And, yes, he can, you know, do whatever he is doing to try and get here, but miscommunication – I just cannot accept that there’s a miscommunication when it is that it has been set down for today since August 2024, that he admits to behaviour that is domestic violence, but he doesn’t show that there really is that true understanding. He may have done courses and all that sort of stuff, but the courses really are there to appeal to the person’s, you know, greater understanding and yet is still behaviour which whilst it of itself looked in isolation may not seem particularly worrying, but when it’s piled up with a number of other matters is sufficient to give the court pause.
The fact that, no, can’t make it to court today but now can make it to court today when he realised that there wasn’t going to be an adjournment, [counsel for the Independent Children’s Lawyer’s] submission really takes more – you know, it becomes more and more forceful the longer that goes. So in those circumstances, I’m not inclined to allow the adjournment and we will just proceed as we were. All right. Thank you though, [counsel for the father], for your submissions.
(Transcript 25 February 2025, p.10 line 21 – p.11 line 9)
It will be readily apparent that what his Honour said in these passages was highly inappropriate for a judicial officer and should not have been said. However, I note that counsel appearing at trial for the appellant raised no objection and made no application for his Honour to disqualify himself. That would not necessarily be fatal to the success of the proposed ground of appeal alleging bias, apprehended or, in the circumstances, possibly even actual.

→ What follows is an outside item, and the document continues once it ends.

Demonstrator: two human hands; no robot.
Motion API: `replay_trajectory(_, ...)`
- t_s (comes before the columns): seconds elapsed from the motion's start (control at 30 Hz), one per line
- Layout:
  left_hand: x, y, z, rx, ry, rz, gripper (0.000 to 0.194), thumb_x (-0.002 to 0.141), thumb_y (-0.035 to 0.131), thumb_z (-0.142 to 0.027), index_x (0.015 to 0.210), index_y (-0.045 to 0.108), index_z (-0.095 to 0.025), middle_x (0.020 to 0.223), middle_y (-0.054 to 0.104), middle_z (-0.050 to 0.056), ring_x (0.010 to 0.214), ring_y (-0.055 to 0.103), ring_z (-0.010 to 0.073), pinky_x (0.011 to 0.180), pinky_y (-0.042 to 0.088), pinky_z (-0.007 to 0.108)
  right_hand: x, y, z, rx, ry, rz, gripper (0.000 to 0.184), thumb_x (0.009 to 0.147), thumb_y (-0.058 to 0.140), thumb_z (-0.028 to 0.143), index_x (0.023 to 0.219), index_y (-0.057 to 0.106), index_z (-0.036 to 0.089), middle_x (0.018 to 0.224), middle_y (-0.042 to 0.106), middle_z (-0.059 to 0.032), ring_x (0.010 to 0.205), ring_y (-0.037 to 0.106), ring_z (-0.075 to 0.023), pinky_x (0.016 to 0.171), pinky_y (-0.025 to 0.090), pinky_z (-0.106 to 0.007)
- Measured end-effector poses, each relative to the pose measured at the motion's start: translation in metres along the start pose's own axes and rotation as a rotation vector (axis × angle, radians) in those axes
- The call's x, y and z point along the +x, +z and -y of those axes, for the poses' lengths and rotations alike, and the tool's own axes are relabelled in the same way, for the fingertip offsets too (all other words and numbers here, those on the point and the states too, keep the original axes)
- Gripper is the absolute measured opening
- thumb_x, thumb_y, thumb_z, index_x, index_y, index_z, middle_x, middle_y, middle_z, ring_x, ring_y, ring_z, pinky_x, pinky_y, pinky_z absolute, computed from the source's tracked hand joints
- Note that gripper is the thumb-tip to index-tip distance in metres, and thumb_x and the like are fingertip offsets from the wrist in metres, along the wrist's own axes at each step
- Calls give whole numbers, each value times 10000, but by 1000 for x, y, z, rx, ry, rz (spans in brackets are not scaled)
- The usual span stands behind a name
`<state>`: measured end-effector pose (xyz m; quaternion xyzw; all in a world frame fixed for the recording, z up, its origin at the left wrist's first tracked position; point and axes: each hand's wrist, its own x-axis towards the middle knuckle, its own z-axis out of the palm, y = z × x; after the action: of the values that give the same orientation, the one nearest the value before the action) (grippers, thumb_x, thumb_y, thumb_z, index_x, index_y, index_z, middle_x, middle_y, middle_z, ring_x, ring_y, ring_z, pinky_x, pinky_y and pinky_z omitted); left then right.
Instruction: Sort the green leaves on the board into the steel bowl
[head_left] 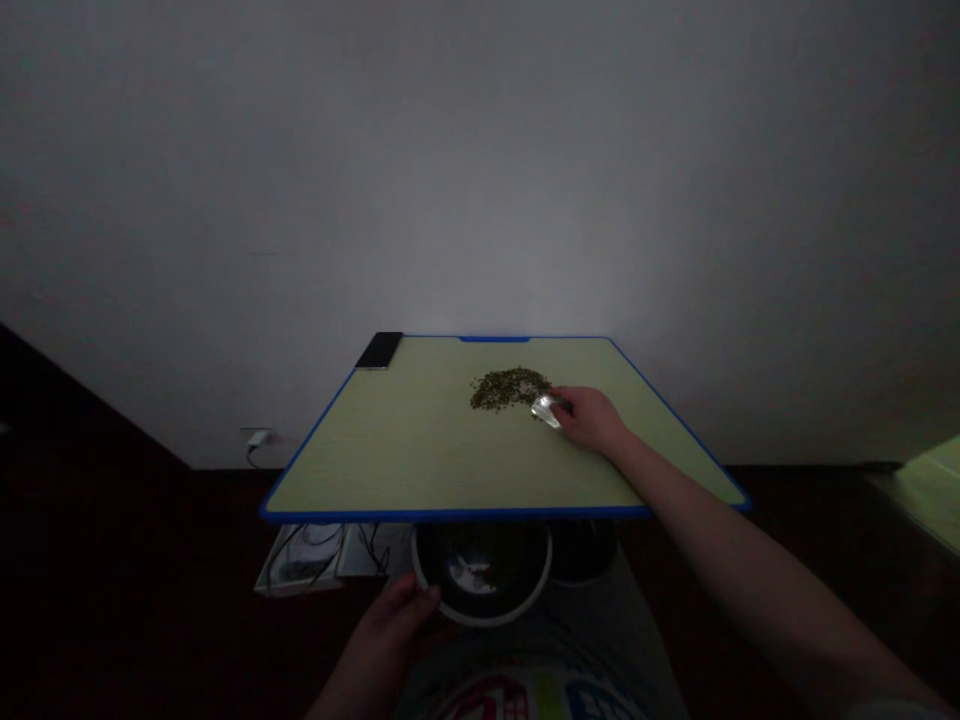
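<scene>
The right hand point(589, 418) grasps a shiny plastic piece point(547, 410) against small green beans point(508, 388); the left hand point(397, 622) clasps a white-rimmed bowl point(484, 619).

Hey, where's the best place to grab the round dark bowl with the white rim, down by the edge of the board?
Best to take the round dark bowl by its white rim, coming from the near side. The far part sits behind the blue-edged pale green board, while the near rim stands clear and raised. The left hand is already there.
</scene>
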<state>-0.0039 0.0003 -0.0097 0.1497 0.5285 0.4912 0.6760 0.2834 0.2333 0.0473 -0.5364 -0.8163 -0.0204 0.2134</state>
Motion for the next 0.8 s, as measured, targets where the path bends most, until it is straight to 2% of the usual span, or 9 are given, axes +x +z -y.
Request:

The second “speech” by the primary judge concludes at p.11 line 9 of the transcript. Thereafter, the transcript records, at p.12 line 21, that judgment was delivered. Accordingly, the final hearing of the parents’ competing parenting applications, after the dismissal of the two adjournment applications, comprised, at best, a total of only 54 lines (including spacing), namely, about one page of transcript, at some time between 12.05 pm and 12.42 pm. Of course, within that short period of time, his Honour also delt with the second adjournment application and delivered judgment.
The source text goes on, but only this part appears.